# [PROBLEM STATEMENT]
Output each line of the data below exactly, omitting any image.
════════════════
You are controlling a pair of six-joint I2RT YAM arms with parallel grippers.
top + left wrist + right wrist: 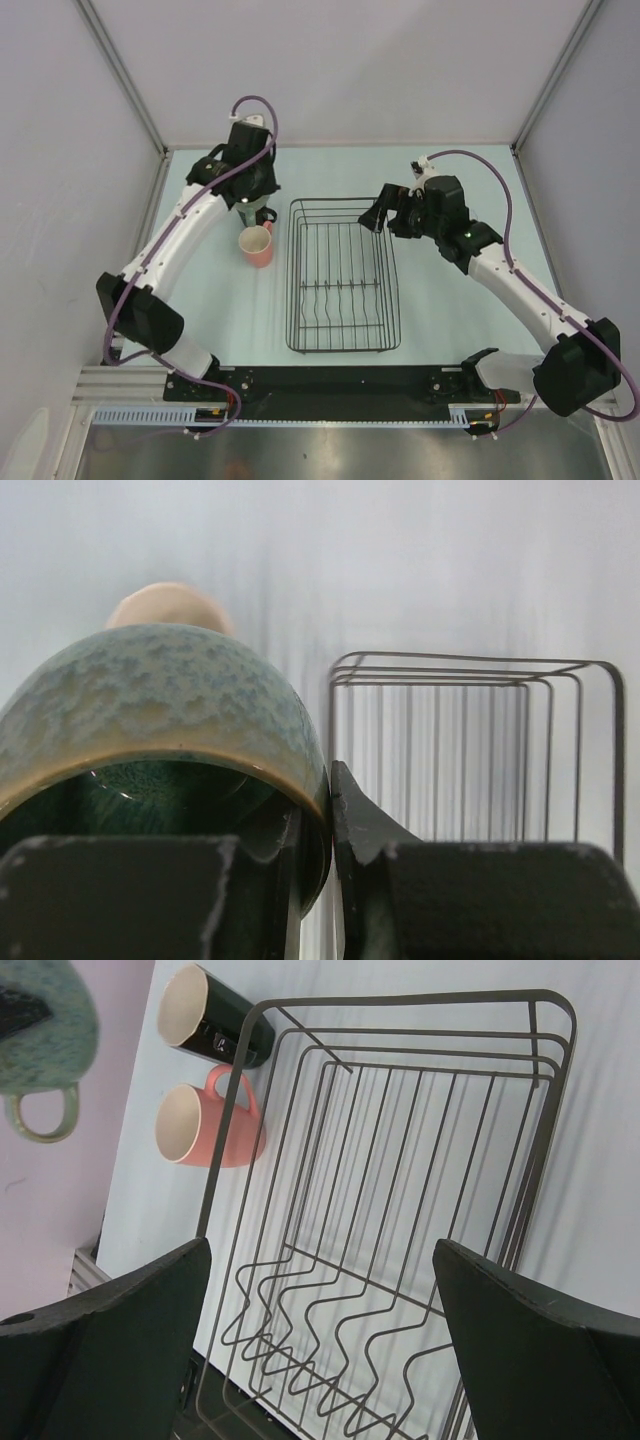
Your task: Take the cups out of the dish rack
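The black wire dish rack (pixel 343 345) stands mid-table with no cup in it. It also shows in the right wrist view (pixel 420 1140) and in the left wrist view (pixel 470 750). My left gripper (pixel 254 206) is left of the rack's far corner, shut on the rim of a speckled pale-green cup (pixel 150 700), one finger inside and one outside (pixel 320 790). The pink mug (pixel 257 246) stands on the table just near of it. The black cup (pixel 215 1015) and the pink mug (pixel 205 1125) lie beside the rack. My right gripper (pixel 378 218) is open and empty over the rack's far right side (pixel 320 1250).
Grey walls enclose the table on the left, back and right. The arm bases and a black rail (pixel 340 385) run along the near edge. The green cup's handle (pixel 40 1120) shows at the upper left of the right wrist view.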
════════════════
# [WRITTEN RESPONSE]
You are controlling a pair of six-joint I2RT YAM arms with parallel grippers.
top + left wrist + right wrist: 
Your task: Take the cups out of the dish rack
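The black wire dish rack (pixel 343 345) stands mid-table with no cup in it. It also shows in the right wrist view (pixel 420 1140) and in the left wrist view (pixel 470 750). My left gripper (pixel 254 206) is left of the rack's far corner, shut on the rim of a speckled pale-green cup (pixel 150 700), one finger inside and one outside (pixel 320 790). The pink mug (pixel 257 246) stands on the table just near of it. The black cup (pixel 215 1015) and the pink mug (pixel 205 1125) lie beside the rack. My right gripper (pixel 378 218) is open and empty over the rack's far right side (pixel 320 1250).
Grey walls enclose the table on the left, back and right. The arm bases and a black rail (pixel 340 385) run along the near edge. The green cup's handle (pixel 40 1120) shows at the upper left of the right wrist view.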

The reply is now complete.